Brands, Medical Use, Clinical Data

Drug Category

  • Anti-HIV Agents

Dosage Forms

  • Capsules

Brands / Synonyms

Fortovase; Invirase; ROC; Saquinavir Mesylate; Saquinavir [Usan] ; SQV

Indications

For the treatment of HIV-1 with advanced immunodeficiency together with antiretroviral nucleoside analogues.

Pharmacology

Saquinavir is a protease inhibitor with activity against Human Immunodeficiency Virus Type 1 (HIV-1). Protease inhibitors block the part of HIV called protease. HIV-1 protease is an enzyme required for the proteolytic cleavage of the viral polyprotein precursors into the individual functional proteins found in infectious HIV-1. Saquinavir binds to the protease active site and inhibits the activity of the enzyme. This inhibition prevents cleavage of the viral polyproteins resulting in the formation of immature non-infectious viral particles. Protease inhibitors are almost always used in combination with at least two other anti-HIV drugs.

Mechanism of Action

Saquinavir inhibits the HIV viral proteinase enzyme which prevents cleavage of the gag-pol polyprotein, resulting in noninfectious, immature viral particles.

Absorption

Absolute bioavailability averages 4%

Toxicity

Probably experience pain in the throat

Biotrnasformation / Drug Metabolism

Hepatic

Contraindications

CONTRAINDICATIONS

INVIRASE may be used only if it is combined with ritonavir, which significantly inhibits saquinavir's metabolism and
provides plasma saquinavir levels at least equal to those achieved with FORTOVASE.

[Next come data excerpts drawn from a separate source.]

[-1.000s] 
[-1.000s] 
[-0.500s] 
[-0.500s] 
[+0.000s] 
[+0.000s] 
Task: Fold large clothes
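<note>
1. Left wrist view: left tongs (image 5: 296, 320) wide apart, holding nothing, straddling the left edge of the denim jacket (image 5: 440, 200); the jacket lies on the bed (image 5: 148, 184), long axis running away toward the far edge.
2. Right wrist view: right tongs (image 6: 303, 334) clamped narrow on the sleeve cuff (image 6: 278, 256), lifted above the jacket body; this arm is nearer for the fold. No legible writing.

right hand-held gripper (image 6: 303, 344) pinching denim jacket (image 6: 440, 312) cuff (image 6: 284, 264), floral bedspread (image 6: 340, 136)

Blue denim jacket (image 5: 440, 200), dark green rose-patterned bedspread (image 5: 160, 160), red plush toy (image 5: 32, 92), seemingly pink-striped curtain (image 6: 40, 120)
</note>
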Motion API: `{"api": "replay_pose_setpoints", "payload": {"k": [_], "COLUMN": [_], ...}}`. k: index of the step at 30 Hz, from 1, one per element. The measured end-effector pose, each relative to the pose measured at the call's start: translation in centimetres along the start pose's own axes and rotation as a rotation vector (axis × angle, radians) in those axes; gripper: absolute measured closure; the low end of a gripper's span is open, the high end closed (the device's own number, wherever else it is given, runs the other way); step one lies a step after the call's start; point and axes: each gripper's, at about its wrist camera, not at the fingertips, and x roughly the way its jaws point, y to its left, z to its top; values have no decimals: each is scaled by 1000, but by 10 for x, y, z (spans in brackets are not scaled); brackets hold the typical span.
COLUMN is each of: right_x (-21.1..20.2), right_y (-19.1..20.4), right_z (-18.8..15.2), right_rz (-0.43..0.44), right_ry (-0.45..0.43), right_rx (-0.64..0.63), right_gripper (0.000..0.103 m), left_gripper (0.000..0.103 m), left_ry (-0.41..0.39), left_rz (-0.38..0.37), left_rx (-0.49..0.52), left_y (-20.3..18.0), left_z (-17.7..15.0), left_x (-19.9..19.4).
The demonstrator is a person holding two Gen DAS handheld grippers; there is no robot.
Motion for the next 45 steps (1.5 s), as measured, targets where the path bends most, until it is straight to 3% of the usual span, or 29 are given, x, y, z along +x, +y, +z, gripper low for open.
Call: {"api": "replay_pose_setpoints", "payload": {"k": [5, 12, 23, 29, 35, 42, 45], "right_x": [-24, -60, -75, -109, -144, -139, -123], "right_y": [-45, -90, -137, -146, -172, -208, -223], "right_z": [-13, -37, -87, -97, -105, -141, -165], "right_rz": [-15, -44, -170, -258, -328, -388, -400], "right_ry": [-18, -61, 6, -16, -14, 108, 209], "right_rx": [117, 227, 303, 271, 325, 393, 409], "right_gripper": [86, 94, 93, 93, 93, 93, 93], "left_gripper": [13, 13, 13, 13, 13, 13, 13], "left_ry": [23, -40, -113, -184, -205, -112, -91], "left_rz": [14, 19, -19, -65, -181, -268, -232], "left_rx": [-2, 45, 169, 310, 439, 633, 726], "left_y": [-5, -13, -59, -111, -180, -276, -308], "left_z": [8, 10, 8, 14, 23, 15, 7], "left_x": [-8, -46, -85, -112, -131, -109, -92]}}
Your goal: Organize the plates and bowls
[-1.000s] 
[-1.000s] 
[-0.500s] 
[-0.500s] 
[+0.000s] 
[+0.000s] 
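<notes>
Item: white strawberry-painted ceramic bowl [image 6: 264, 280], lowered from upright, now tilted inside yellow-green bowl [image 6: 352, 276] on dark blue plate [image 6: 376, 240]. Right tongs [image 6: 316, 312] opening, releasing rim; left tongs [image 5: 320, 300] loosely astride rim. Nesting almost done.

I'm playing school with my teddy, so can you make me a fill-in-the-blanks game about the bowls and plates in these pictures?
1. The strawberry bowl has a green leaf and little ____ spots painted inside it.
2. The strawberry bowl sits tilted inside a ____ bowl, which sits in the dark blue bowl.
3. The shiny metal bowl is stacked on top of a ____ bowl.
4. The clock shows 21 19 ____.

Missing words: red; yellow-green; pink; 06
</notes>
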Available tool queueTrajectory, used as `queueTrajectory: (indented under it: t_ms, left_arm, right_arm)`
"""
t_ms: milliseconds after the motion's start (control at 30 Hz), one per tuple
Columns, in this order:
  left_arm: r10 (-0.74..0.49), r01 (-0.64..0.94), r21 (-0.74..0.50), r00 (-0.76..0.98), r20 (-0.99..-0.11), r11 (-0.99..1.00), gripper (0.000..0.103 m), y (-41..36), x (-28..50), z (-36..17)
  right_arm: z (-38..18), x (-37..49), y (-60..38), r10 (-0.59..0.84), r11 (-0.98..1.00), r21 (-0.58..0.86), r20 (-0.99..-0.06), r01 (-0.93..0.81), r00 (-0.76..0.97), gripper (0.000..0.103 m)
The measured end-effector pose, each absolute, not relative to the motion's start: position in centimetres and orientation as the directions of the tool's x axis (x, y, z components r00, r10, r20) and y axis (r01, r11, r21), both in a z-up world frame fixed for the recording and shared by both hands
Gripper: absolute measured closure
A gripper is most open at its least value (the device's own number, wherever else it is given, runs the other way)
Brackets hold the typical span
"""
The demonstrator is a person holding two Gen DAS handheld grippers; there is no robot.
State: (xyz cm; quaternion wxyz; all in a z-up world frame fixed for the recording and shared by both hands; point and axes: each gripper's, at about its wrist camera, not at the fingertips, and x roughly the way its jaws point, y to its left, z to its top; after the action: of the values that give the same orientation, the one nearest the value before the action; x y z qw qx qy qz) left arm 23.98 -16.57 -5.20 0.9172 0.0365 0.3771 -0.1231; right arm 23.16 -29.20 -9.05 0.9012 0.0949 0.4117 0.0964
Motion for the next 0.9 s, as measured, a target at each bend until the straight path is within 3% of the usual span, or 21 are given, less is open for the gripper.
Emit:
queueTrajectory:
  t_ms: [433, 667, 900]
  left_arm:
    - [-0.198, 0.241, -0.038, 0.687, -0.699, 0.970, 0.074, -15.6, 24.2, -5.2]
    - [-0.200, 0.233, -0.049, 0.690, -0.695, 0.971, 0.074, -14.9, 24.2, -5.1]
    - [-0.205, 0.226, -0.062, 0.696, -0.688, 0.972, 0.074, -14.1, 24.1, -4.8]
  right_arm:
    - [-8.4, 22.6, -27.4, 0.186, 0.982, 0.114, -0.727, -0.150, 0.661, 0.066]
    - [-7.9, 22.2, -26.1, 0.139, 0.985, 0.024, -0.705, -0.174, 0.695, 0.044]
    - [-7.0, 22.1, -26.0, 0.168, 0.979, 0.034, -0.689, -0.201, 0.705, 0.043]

INVIRASE is contraindicated in patients with clinically significant hypersensitivity to saquinavir or to any of the
components contained in the capsule.

INVIRASE/ritonavir should not be administered concurrently with terfenadine, cisapride, astemizole, pimozide, triazolam,
midazolam or ergot derivatives. Inhibition of CYP3A4 by saquinavir could result in elevated plasma concentrations of
these drugs, potentially causing serious or life-threatening reactions, such as cardiac arrhythmias or prolonged sedation.

INVIRASE when administered with ritonavir is contraindicated in patients with severe hepatic impairment.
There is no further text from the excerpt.